A word-for-word copy of the data is what's wanted; pictures stay out of it.

The data: Begin

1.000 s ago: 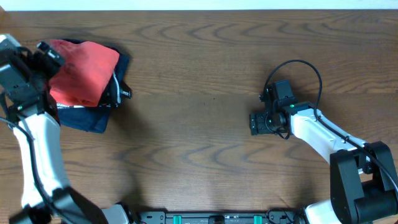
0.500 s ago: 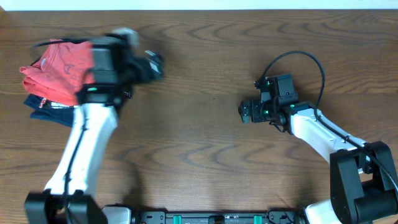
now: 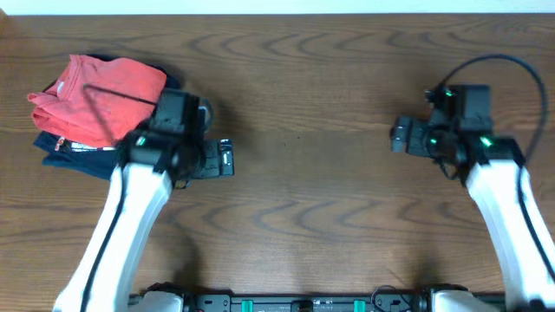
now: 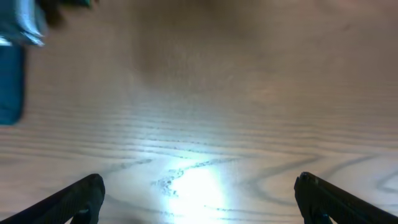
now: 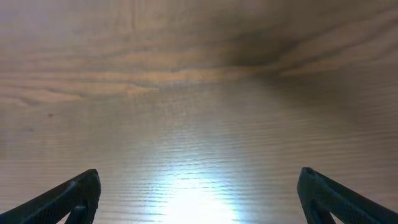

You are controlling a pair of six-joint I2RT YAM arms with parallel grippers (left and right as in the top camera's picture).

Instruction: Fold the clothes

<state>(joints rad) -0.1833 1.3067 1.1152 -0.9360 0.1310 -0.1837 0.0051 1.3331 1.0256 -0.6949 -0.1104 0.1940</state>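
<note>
The clothes, a coral T-shirt (image 3: 104,91), lie folded at the table's far left on top of a pile of dark garments. My left gripper (image 3: 224,159) hangs to the right of that pile, apart from it and pointing right. In the left wrist view this gripper (image 4: 200,202) is open, its fingertips (image 4: 81,198) wide apart over bare wood. My right gripper (image 3: 399,139) is on the right side of the table and points left. It too is open (image 5: 200,198) with only wood grain between its fingertips (image 5: 326,194).
A folded navy garment (image 3: 65,154) sticks out under the coral shirt. A black cable (image 3: 117,94) crosses the shirt. A blurred blue and silver shape (image 4: 11,74) shows at the left wrist view's top left. The brown wooden table (image 3: 303,199) spreads between the arms.
My left arm has swung from the pile at the far left to the wood to its right. The right arm has pulled back to the right. The coral shirt stays on the pile.
</note>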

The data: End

- **Output of the task**
1.000 s ago: 
0.500 s ago: 
now: 
now: 
now: 

You are controlling a pair of six-joint I2RT YAM arms with parallel grippers (left and right as in the top camera's picture).

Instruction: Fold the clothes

<state>(joints rad) -0.1833 1.3067 1.1152 -0.9360 0.1310 -0.1837 0.0051 1.3331 1.0256 -0.6949 -0.1104 0.1940</state>
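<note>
The clothes, a coral T-shirt (image 3: 104,91), lie folded at the table's far left on top of a pile of dark garments. My left gripper (image 3: 224,159) hangs to the right of that pile, apart from it and pointing right. In the left wrist view this gripper (image 4: 200,202) is open, its fingertips (image 4: 81,198) wide apart over bare wood. My right gripper (image 3: 399,139) is on the right side of the table and points left. It too is open (image 5: 200,198) with only wood grain between its fingertips (image 5: 326,194).
A folded navy garment (image 3: 65,154) sticks out under the coral shirt. A black cable (image 3: 117,94) crosses the shirt. A blurred blue and silver shape (image 4: 11,74) shows at the left wrist view's top left. The brown wooden table (image 3: 303,199) spreads between the arms.
My left arm has swung from the pile at the far left to the wood to its right. The right arm has pulled back to the right. The coral shirt stays on the pile.
</note>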

That finishes the exercise, with nothing more to add.